A Contracorriente Films consolidates its commitment to documentary film with this fifth edition of the festival

"Small Country', Best Film at a BCN Film Fest to mark audience return to cinemas

AFP/VALERIE MACON - French director Eric Barbier

A great film, Small Country, by French director Eric Barbier, has won the 5th Barcelona-Sant Jordi International Film Festival (BCN FILM FEST), which over the course of two weeks has screened a notable selection of current film production simultaneously in the Catalan capital and in Madrid.

With this fifth edition, A Contracorriente Films is consolidating its commitment to documentary films, which uncover events or decisive happenings that barely make the front pages of the mainstream media. And, of course, for fiction based on so-called real events. The festival's top award goes to a film that is an adaptation of Gaël Faye's novel, which tells the story of the happy life of a boy in Burundi, but whose life changes radically when violence breaks out in Rwanda in 1993, the biggest massacre of the 20th century on the African continent.  

Isabelle Kabano, who stars in this film, shares the award for best actress with Denise Gough, who plays the leading role in another great Danish film, 'The Good Traitor', a production that tells the story of Henrik Kauffmann, Denmark's ambassador to Washington in 1939 when World War II breaks out.
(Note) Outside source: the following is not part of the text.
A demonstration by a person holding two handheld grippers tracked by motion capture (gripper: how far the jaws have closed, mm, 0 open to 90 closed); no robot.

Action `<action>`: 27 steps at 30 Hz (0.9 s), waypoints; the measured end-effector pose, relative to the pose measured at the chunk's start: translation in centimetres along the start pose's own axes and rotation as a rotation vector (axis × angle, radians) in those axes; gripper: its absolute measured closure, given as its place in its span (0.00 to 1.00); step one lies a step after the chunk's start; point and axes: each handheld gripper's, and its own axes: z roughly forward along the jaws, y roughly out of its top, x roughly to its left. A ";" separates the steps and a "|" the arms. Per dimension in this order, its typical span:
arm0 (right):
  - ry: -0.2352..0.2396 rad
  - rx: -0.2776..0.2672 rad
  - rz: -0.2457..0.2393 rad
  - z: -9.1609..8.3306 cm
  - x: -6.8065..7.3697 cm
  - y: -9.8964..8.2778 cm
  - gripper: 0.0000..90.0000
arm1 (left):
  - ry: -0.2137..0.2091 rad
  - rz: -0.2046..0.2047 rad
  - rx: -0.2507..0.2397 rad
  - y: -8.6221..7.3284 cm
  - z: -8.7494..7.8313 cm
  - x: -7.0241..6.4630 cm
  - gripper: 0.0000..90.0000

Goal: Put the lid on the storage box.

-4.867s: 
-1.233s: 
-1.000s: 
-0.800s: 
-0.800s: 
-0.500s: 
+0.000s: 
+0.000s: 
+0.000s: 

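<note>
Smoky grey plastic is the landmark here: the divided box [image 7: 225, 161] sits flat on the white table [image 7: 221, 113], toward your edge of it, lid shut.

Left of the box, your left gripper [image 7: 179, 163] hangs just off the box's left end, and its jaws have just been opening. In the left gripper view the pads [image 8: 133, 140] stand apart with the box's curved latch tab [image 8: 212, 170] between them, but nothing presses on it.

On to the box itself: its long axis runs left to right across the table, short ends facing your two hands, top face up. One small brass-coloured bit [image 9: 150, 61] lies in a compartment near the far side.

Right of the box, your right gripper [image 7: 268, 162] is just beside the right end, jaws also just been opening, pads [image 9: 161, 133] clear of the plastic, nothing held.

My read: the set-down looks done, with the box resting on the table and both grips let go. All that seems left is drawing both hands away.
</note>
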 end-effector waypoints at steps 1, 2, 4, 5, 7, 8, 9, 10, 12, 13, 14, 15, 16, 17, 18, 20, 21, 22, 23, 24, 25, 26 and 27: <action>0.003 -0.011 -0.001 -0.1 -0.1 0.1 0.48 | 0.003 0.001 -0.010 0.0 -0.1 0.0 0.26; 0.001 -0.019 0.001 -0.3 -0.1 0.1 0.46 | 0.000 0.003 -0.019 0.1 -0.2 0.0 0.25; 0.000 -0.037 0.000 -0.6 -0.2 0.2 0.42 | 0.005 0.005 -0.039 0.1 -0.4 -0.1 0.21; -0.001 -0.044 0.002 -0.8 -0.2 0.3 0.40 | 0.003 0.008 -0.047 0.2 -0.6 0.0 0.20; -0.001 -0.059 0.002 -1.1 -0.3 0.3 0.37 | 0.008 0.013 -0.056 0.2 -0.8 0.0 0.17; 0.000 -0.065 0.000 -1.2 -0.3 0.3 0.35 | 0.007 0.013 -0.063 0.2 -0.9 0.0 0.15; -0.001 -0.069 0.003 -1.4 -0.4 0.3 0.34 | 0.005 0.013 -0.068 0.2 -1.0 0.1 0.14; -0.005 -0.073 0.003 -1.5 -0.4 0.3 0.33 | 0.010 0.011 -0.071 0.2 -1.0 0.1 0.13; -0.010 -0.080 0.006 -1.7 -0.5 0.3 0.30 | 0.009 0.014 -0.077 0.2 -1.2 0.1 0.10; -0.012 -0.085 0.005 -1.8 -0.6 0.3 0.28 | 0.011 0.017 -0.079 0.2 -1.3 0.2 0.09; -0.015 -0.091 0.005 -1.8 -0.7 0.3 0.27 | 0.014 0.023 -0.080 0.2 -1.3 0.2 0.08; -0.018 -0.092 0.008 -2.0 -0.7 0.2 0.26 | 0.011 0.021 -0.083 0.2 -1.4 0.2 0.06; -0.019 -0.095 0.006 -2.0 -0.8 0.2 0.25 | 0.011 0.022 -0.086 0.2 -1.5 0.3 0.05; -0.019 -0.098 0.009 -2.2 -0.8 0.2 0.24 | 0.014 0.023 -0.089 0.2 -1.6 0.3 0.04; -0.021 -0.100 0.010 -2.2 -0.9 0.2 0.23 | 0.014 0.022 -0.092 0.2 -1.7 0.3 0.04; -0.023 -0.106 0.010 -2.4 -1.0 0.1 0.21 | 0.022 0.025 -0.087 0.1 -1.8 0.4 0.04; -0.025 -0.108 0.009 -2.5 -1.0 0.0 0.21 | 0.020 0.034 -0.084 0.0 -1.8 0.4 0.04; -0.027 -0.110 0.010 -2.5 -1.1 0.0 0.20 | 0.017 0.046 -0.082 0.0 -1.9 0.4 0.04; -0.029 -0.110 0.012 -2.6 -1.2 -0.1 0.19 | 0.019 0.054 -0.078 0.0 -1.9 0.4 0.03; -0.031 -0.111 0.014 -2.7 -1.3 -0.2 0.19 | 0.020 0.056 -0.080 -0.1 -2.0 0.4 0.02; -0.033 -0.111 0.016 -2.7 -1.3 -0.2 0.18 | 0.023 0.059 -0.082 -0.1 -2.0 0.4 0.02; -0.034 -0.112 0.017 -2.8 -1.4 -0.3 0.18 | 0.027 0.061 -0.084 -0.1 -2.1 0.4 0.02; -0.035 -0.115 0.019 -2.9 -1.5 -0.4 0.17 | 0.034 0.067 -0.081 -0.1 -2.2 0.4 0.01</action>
Played by Ulrich Thomsen, who also won the award for best actor, in that atmosphere of unqualified antagonism, the diplomat Kauffmann declares himself to be the true representative of a free Denmark in opposition to the Nazis.

The other big winner is the Portuguese film 'Sombra' by director Bruno Gascón, which won the Critics' and Film-History Award for its historical values. With a cast headed by a superb Ana Moreira, the film delves into the lacerating drama of the kidnapping of babies in maternity wards. With a great narrative pulse, Bruno Gascón describes the struggle of a mother who, years after the disappearance of her son, is still trying to find him after a kidnapping that justice cannot solve, while she moves in a universe that is determined to force her to mourn a child she believes is still alive.
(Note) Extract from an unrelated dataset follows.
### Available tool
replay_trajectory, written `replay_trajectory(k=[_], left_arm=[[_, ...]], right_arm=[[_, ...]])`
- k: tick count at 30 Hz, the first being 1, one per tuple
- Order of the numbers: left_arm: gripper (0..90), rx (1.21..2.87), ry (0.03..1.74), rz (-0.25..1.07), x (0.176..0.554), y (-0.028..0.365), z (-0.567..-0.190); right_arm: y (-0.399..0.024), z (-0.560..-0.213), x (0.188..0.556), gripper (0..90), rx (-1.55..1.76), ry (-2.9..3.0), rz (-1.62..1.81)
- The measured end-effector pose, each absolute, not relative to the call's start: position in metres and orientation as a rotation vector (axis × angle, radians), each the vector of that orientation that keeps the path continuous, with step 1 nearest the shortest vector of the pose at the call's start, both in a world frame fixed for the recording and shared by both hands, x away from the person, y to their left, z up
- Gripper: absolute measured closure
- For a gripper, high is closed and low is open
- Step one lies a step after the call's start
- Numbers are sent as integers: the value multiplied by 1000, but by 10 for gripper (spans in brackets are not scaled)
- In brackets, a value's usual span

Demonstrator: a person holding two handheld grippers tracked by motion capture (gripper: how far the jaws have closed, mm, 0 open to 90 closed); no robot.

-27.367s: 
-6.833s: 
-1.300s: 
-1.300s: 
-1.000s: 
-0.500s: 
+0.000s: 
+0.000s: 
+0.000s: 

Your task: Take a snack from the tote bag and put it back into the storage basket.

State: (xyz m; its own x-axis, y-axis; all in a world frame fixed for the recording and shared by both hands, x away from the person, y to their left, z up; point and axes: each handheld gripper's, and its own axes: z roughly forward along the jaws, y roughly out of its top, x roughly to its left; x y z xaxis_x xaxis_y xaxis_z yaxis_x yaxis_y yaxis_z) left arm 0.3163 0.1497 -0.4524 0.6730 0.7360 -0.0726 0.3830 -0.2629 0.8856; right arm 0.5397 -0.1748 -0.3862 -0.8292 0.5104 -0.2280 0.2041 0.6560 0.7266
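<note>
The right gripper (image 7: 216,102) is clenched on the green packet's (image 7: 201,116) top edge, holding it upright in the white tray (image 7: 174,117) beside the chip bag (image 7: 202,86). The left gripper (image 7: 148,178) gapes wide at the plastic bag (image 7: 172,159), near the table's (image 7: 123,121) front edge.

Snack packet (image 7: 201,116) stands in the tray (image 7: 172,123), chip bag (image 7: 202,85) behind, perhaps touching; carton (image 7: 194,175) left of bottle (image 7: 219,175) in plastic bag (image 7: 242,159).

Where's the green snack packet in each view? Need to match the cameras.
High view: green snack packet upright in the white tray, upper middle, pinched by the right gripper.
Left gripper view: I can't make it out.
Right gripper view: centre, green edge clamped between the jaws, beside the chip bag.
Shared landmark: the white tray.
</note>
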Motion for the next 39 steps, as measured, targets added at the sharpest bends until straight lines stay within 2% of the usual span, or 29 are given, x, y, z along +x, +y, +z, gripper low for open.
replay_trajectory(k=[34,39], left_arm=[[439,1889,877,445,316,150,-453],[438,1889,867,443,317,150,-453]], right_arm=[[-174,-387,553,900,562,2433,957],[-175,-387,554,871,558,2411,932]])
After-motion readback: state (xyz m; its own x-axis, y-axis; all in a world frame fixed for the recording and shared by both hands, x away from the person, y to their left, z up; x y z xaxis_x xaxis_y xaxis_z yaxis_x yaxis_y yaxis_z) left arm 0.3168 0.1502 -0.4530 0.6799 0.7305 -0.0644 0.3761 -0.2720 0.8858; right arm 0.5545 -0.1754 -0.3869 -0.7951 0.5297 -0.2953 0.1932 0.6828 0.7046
PHOTO/ARCHIVO - 'Small Country', winner of the award for best film at the Barcelona-Sant Jordi International Film Festival
More than a celebrity catwalk

In addition to the 60 films screened, of which 4 were world premieres, 1 international, 3 European, 17 Spanish and 7 Catalan, Barcelona has hosted meetings and talks with celebrities such as Isabelle Huppert, Johnny Depp, Eric Barbier, Fernando Trueba, Fernando Colomo, Karra Elejalde, Toni Acosta, Carmen Chaplin, Clara Lago and Eduard Cortés.

 

Johnny Depp has made a firm commitment to this Festival, presenting his two latest films. In the latest, 'The Minamata Photographer', he plays the role of a photojournalist in the midst of one of the many attacks committed daily against health and the environment, which threaten life on our planet. A narrative with no concessions to the epic, which makes it closer to the reality experienced by the reporters who let us know what is going on behind our backs. In this respect, it is inevitable to evoke, with a heartfelt tribute of remembrance, the last two Spanish reporters murdered in Burkina Faso: David Beriáin and Roberto Fraile.

The festival was also an opportunity for scriptwriters and other film industry professionals to hold intense colloquiums and round tables, all of which gave rise to a hopeful optimism that, in addition to the new formats and exhibition platforms, cinema will once again have the essential physical presence of spectators in its natural habitat: the cinemas and their big screens. Despite the restrictions, the festival had 11,000 spectators at its 121 public screenings, 37% more than the previous year. An undoubtedly encouraging figure.